Example (3): The term Valuation. The intrinsic value of a company means that the company “from now to the end of the world, can generate the discounted value of the sum of all cash flows in and out”, so when we calculate this data, we calculate the “value” of the company. Many people say that he uses P/B, P/E to “valuate”. This is another very confusing statement. P is the price (price), using the “price comparison method” of prices, of course the comparison is “price”, not “value”, that is to say, using P/B, P/E is for “appraisal” rather than “appraisal”. Value”, even if these two nouns can be expressed in English by valuation.

Why is it necessary to make a hard distinction between “valuation” and “valuation” methods? Are you talking about it? ! If you use the “discounted cash flow method” to “valuate” people, you should be greatly overvalued in the past few years, because no matter how you lower the discount rate (conservative), you will find the “stock price.” It is often higher than the intrinsic value you can calculate conservatively. It means that you have no company to buy and no way to invest, because now the market is flooded with funds, coupled with the competition between SPACs and private equity funds, it is super difficult to be able to invest at a “price” lower than the company’s intrinsic value.

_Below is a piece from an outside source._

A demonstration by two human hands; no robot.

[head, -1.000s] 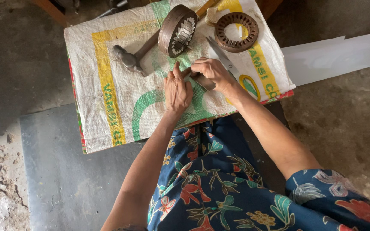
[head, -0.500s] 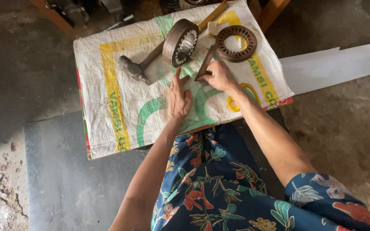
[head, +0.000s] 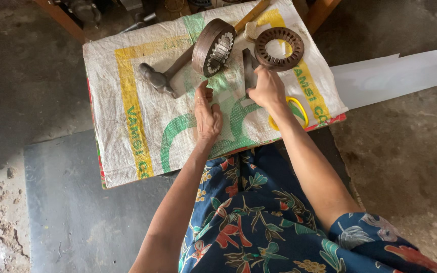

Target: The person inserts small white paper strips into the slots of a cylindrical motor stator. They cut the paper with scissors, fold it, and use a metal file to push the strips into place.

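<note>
My right hand [head: 267,87] grips a dark narrow metal tool [head: 249,66] that points up toward a flat slotted metal ring [head: 279,48]. My left hand [head: 207,112] rests flat and open on a white woven sack [head: 137,136] with green and yellow print, just below a thick round stator-like ring [head: 213,47] standing on edge. A hammer [head: 164,76] lies to the left of that ring, its handle running up behind it.
The sack covers a low work surface above a grey slab [head: 77,212]. A pale sheet [head: 390,76] sticks out at the right. Wooden legs and metal parts [head: 84,10] stand at the top edge. My floral-print lap fills the bottom.
My right hand has picked up the dark tool and moved it up toward the flat ring. My left hand stays flat on the sack. The view has shifted down a little.
</note>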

What to do? The DCF method doesn’t work, and the mountain doesn’t turn around. Then I simply use P/B, P/E to estimate it. What to estimate? Estimate the “price”. Therefore, PE multiple is slowly increasing. You buy such a high price. Anyway, I will follow, as long as I can find the next person who buys higher than me. At least I will not be empty-handed in the market by others. “Price performance “Compared. As a result, the “buy when the price falls below the intrinsic value” of “value investment” becomes the “price investment” of “compared with everyone’s bid”, otherwise you will be waiting for cash and low (price) performance.

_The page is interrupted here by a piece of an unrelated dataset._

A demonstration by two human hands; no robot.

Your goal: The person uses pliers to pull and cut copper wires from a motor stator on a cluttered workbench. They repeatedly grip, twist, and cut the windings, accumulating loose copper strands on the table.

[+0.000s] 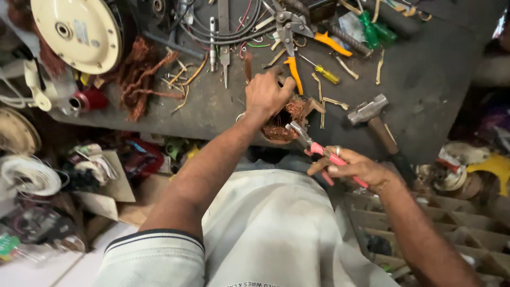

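Head view, left hand (pixel 267 94) gripping copper winding (pixel 281 121), fingers clamped, right hand (pixel 357 169) closing around pink-handled pliers (pixel 319 150), jaws touching copper.

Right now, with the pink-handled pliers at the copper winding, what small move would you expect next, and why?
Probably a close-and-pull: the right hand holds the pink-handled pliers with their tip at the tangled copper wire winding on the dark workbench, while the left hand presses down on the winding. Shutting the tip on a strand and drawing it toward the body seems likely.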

“Valuation (estimate the price — here is what Ge-Ba means)” and “valuation” are two very different concepts (DCF vs. PE PB) with different connotations, but they are mixed and very confusing. Value investing is to carefully understand the competitive connotation of a company, estimate the “intrinsic value”, and then patiently wait for the “price” to appear, instead of switching to PB, PE, and another method of “valuing”, everyone can bid higher than who can. As for whether the company I bought is worth the price, it is not that important.

But in theory, if you can’t buy it, just wait in cash. What’s wrong with this? However, the “price” performance comparison method of “Example 2” mentioned above will make it ugly for those who do this. In particular, many “growth stocks” cannot estimate “intrinsic value” (not “valuable”) at all, so naturally everyone changes to the “valuation” method.

It’s not easy

The above three examples are where Ge-Ba was most often confused about “value” and “price” when he formed my investment concept. Even what many masters said was often paradoxical. If you want to control the concept clearly, Ge-Ba thinks it’s not easy.

Note

This article is a public palindrome from Mr. Ge-ba’s for my blog post Misunderstanding of price and value . The content is very exciting. In case you miss this palindrome. I reprint the original work of Mr. Ge-Ba here and share it with you. I would like to thank Mr. Ge-Ba for taking the time to write this article and sharing it publicly. Thank you.